-- TRY IT --
If a line of the listing contains the string "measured", return that line.

-- STUDY MATERIAL --
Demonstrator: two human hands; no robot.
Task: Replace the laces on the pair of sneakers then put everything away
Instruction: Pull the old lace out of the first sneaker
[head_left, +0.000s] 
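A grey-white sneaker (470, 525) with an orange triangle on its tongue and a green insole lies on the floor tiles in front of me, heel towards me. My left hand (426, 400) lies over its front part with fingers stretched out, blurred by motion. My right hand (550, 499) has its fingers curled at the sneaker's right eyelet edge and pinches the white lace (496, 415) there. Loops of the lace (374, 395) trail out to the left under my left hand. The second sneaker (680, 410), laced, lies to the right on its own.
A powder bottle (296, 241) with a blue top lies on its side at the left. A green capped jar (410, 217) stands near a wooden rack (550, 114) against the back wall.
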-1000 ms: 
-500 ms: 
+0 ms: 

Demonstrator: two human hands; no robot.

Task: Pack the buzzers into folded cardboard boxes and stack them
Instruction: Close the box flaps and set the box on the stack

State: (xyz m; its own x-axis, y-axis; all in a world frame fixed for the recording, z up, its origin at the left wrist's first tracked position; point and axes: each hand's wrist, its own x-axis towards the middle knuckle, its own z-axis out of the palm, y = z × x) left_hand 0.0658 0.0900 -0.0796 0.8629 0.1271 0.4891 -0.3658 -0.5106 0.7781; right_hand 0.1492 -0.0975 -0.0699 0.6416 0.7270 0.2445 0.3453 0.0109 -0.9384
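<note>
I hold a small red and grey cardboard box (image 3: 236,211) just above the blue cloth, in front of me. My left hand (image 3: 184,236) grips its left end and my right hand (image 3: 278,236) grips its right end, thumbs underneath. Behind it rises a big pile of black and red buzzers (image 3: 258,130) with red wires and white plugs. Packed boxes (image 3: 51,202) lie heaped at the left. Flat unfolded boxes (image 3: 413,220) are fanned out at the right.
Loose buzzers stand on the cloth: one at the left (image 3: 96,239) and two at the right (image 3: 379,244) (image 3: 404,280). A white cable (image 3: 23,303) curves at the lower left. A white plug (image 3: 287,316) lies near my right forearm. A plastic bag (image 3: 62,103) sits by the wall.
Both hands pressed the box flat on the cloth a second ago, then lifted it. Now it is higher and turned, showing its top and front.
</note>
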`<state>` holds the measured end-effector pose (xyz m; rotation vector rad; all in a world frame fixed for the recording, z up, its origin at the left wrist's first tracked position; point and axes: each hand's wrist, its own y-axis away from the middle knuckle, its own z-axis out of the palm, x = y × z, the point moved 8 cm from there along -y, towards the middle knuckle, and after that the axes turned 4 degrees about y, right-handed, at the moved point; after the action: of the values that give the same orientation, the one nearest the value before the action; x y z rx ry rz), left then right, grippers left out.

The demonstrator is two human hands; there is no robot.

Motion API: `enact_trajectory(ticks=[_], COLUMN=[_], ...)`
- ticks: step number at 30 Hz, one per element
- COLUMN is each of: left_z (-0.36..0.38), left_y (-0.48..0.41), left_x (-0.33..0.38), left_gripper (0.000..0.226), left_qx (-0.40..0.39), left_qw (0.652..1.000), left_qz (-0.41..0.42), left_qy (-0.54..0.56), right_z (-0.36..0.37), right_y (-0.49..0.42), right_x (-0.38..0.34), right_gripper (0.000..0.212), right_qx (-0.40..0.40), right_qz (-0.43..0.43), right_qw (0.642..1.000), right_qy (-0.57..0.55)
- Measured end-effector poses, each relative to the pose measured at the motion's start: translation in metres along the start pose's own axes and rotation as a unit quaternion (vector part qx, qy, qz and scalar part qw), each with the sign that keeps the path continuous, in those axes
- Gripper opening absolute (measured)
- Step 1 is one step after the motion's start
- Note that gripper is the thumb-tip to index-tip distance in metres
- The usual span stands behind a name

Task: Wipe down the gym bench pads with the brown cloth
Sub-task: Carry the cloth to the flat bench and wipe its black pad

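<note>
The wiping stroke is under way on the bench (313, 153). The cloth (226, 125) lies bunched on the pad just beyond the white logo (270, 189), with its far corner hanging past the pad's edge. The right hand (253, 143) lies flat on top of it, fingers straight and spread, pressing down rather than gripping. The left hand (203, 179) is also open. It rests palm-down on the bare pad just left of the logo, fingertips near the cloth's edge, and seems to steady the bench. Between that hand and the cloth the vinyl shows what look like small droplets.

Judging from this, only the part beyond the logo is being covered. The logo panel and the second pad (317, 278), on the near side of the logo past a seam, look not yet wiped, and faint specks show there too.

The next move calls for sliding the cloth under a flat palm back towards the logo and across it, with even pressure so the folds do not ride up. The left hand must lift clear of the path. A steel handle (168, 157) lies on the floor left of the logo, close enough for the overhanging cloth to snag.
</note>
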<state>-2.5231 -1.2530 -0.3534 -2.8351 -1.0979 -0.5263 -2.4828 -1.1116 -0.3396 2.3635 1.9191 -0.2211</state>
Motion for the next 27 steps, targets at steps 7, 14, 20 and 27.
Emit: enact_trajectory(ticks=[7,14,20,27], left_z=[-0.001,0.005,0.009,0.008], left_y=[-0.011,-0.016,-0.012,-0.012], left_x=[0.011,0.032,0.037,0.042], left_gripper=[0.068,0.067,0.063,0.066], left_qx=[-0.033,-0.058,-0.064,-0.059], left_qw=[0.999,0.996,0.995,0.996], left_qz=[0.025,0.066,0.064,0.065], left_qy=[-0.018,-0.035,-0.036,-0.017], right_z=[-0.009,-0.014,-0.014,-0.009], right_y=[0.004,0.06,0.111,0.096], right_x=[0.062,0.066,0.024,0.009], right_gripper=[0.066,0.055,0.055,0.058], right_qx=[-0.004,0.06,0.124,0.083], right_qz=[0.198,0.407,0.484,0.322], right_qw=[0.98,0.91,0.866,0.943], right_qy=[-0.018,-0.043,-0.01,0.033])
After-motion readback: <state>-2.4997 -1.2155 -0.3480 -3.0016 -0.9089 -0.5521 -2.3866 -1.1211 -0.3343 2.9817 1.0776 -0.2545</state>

-- ANSWER TO THIS EXERCISE --
`<state>` holds the measured end-effector pose (xyz m; rotation vector rad; all in a world frame fixed for the recording, z up, its origin at the left wrist's first tracked position; point and axes: each hand's wrist, its own y-axis away from the middle knuckle, its own z-axis out of the palm, x = y × z, the point moved 8 cm from there along -y, towards the middle knuckle, and after that the axes turned 4 degrees about y, right-handed, at the moved point; after the action: of the values that give the same orientation, the one nearest the value before the action; x y z rx ry rz), left then right, grippers left out.
- Measured end-effector poses, each relative to the pose measured at the motion's start: translation in metres along the start pose's own axes and rotation as a unit quaternion (vector part qx, qy, qz and scalar part qw), each with the sign that keeps the path continuous, in those axes
- Gripper opening absolute (measured)

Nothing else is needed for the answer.